Kabarkarya.com | Malang – Anggota Komisi E DPRD Jawa Timur, Puguh Wiji Pamungkas, mengusulkan Pemerintah Provinsi Jawa Timur memberikan beasiswa yang dibiayai melalui APBD bagi siswa yang tidak lolos seleksi SMA maupun SMK negeri dan harus melanjutkan pendidikan di sekolah swasta.
Menurut Puguh, upaya perbaikan yang dilakukan Dinas Pendidikan Jawa Timur dalam pelaksanaan Sistem Penerimaan Murid Baru (SPMB) 2026 patut diapresiasi. Namun, ia menilai persoalan utama pendidikan menengah di Jawa Timur masih berkaitan dengan keterbatasan daya tampung sekolah negeri.
Ia mengungkapkan, kapasitas SMA dan SMK negeri di Jawa Timur saat ini baru mampu menampung sekitar 39 persen lulusan SMP dan MTs. Dengan kondisi tersebut, mayoritas siswa terpaksa melanjutkan pendidikan ke sekolah swasta.
“Kondisi ini harus menjadi perhatian serius pemerintah. Jangan sampai keterbatasan daya tampung sekolah negeri justru membebani masyarakat,” kata Puguh.
Politisi PKS itu menilai pemerintah perlu mengambil peran lebih besar dalam membantu pembiayaan pendidikan siswa di sekolah swasta. Sebab, selama ini bantuan yang disebut sebagai beasiswa sebagian besar berasal dari kebijakan internal sekolah, bukan dari anggaran pemerintah daerah.

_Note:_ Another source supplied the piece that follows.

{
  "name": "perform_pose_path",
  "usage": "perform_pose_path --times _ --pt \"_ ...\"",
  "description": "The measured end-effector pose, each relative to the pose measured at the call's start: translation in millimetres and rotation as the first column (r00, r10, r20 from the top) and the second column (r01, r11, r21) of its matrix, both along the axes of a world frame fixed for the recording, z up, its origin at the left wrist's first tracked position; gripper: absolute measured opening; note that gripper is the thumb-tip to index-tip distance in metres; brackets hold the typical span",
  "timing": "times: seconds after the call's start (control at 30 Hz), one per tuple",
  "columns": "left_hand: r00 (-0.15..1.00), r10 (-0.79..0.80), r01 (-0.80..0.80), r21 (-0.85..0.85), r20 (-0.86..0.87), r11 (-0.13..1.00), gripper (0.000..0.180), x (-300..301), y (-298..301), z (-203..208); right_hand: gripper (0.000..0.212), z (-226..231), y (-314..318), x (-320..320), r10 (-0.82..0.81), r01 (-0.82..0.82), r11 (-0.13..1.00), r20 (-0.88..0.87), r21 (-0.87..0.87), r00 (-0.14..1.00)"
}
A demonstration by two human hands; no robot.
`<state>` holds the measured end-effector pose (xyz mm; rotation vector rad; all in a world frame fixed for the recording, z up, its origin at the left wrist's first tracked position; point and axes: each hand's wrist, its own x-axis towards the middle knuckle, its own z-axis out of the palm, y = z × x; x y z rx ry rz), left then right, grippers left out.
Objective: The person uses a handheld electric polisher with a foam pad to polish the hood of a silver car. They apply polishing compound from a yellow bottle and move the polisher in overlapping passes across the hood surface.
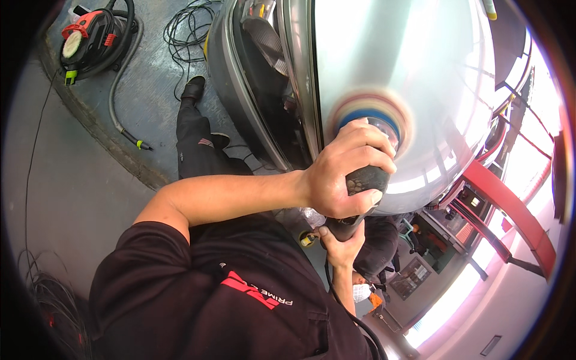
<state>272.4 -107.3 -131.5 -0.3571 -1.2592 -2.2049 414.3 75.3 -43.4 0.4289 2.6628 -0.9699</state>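
Note:
My left hand (351, 168) wraps round the black head of a polisher (366, 180), its thumb on the near side. Behind it, my right hand (345, 245) grips the tool's rear handle, and a black cord trails down past that forearm. The blue-edged pad (367, 114) meets a glossy silver car panel (396, 54). Rings of blurred colour around the pad suggest that it is spinning. Its underside is hidden against the panel.
Left of the panel are a dark door opening and a seat belt (264, 42). A red and black machine (87, 39) with a grey hose and coiled black cable (186, 30) lie on the floor. Another person (360, 291) is beyond my right arm. A red lift arm (510, 210) curves at right.

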Motion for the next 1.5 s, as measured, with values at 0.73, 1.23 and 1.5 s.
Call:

Padahal, lanjutnya, sekolah swasta juga memiliki tanggung jawab besar dalam menjaga kualitas pendidikan di tengah keterbatasan anggaran operasional. Di sisi lain, keberadaan sekolah swasta menjadi penopang utama pendidikan di sejumlah daerah yang belum memiliki cukup sekolah negeri.
“Sekolah swasta telah berkontribusi besar dalam dunia pendidikan, terutama di wilayah yang akses sekolah negerinya masih terbatas. Karena itu, pemerintah perlu memberikan dukungan yang nyata,” ujarnya.
Legislator dari Daerah Pemilihan Malang Raya tersebut mencontohkan sejumlah daerah seperti Malang Selatan, Pacitan, Trenggalek, hingga kawasan perbatasan yang masih sangat bergantung pada sekolah swasta untuk memenuhi kebutuhan pendidikan masyarakat.
Puguh berharap Pemprov Jawa Timur dapat segera merumuskan skema beasiswa berbasis APBD bagi siswa yang tidak tertampung di sekolah negeri. Menurutnya, langkah itu merupakan bentuk keberpihakan pemerintah dalam menjamin pemerataan akses pendidikan.
“Setiap anak memiliki hak yang sama untuk memperoleh pendidikan. Negara harus hadir memastikan hak tersebut tetap terpenuhi, tanpa terkendala keterbatasan kursi di sekolah negeri,” pungkasnya.